Possible Approval of Solana ETF Raises Stakes in Crypto Market
The Securities and Exchange Commission (SEC) has reportedly asked parties interested in launching a Solana ETF to submit an updated S-1 form, which raises questions about the timeline for approval. If the Solana ETF gets the green light this year, it could significantly influence the broader crypto market. In contrast, it took over ten years for U.S. investors to access Bitcoin ETFs, highlighting the evolving landscape. Ongoing litigation and educational efforts have set the stage for one of the largest ETF releases yet.
Ethereum’s emergence was relatively swift, with the SEC approving Spot Ethereum ETFs in May 2024. Now, we might be on the brink of a similar approval for the Solana ETF, which is critical for the longer-term increasing acceptance of digital assets in the U.S.
Bitcoin’s narrative centered around its role as a kind of digital gold, whereas Solana offers a different story rooted in technological progress. As a blockchain that sees extensive use, Solana facilitates the development of applications due to its speed and efficiency. Data from Dune Analytics indicates that, by May 2025, there were about 5.5 million Solana wallet accounts engaging regularly. Investing in Solana might be likened to investing in a technology firm, supported by both quantitative data and qualitative experiences.
- On average, the Solana network processes around 93 million transactions each day, amounting to approximately 2.8 billion transactions, as per findings from Crypto Exchange in April 2025.

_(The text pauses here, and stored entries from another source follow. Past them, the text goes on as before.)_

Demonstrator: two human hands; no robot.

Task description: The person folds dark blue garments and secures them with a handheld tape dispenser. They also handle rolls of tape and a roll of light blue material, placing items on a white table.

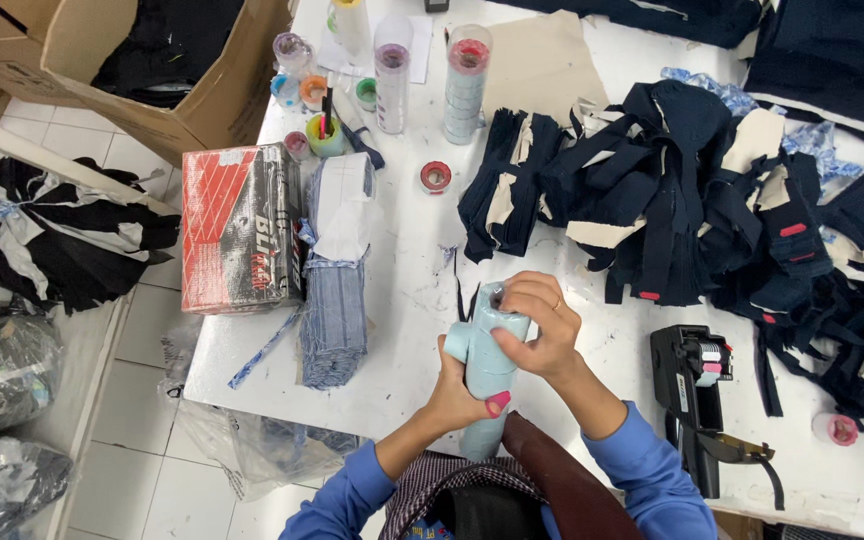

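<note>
We hold the pale blue tagging gun [487,365] upright over the table [402,300] edge: left hand [462,395] closed around its body, right hand [542,325] clasping the top. Judged light, rigid plastic, smooth; best taken mid-body

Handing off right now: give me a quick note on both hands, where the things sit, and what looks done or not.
Left hand grips the pale blue tagging gun from below, upright over the table edge.
Right hand pinches its top end.
Black label gun lies idle to the right.
Dark fabric pieces are heaped ahead; a folded blue stack lies left, beside the red box.
The gun touches no fabric yet.
</note>
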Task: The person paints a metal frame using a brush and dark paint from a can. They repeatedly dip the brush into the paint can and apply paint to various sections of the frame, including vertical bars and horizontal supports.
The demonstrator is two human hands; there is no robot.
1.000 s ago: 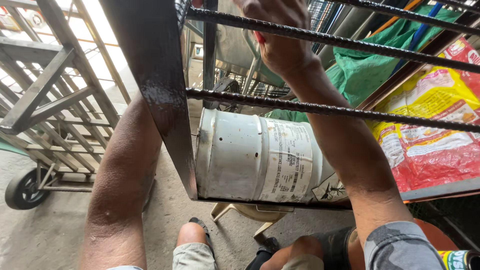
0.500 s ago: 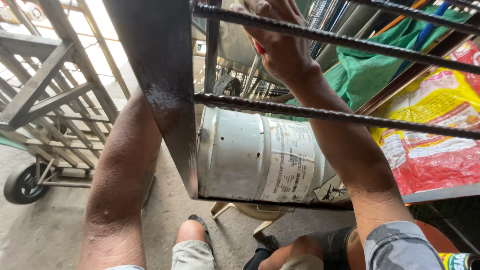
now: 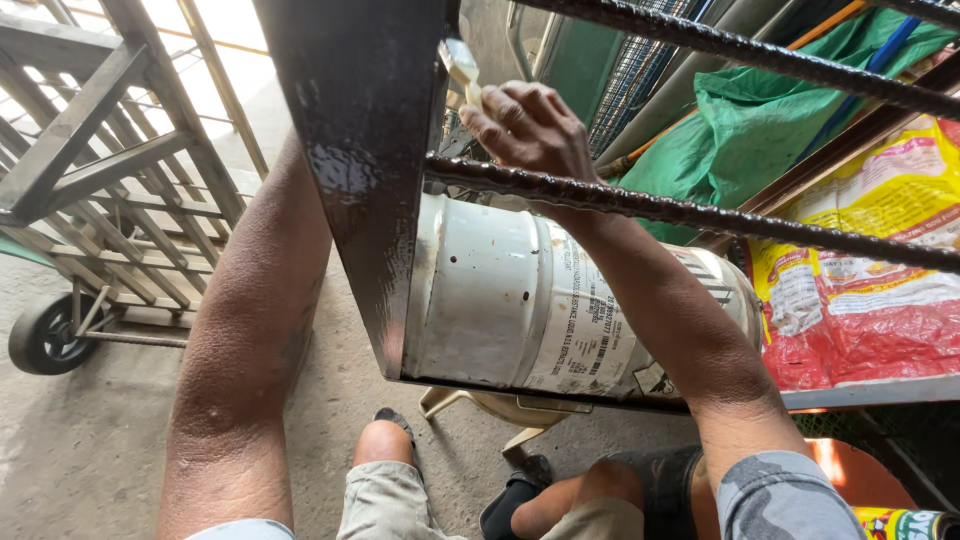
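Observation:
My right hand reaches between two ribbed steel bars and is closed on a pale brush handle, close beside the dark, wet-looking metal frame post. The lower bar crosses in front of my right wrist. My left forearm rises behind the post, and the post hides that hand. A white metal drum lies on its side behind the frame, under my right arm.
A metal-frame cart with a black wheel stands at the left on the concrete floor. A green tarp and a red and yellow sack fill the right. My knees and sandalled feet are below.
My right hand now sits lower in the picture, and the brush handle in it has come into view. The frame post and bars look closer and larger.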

Many transactions are powered by companies like Gemini and Sol Sol Strategies, leveraging revenue streams from staking and transaction verification. In April 2025, average revenue from gas prices reached around $1.2 million, with total monthly fees estimated at roughly $37.5 million.
Currently, Solana users engage in diverse activities, from DeFi projects to NFTs, and even integrating real-world assets. Major players such as Moody’s, Societe Generale, R3, Securitize, Franklin Templeton, and BlackRock are active in developing products on the Solana platform.
This backdrop makes the timing for a Solana ETF remarkably relevant.
However, the situation around the Solana ETF is somewhat intricate. Unlike Ethereum, which has a staking reward of about 2%, Solana boasts a higher reward of over 8%. When Ethereum’s ETF was approved last year, the SEC required the issuer to eliminate staking, a move that raises questions about how they’ll handle Solana’s staking rewards. It’s crucial that the SEC approaches the approval of the Solana Spot ETF thoughtfully and favorably for investors.
Another important factor is that Solana utilizes its tokens to operate the network. Despite 6% of Bitcoin being currently locked in ETFs, a similar occurrence with Solana tokens could create network issues, as fewer tokens would be available for its operation.
Recent guidance from the SEC on staking appears to endorse native staking, suggesting a more secure route for an ETF approval. This is coupled with a request for comments on the S-1 filing, possibly signaling an impending approval.
Ultimately, an approval would offer investors innovative avenues to access Solana, facilitating both support for its network and participation in its growth potential.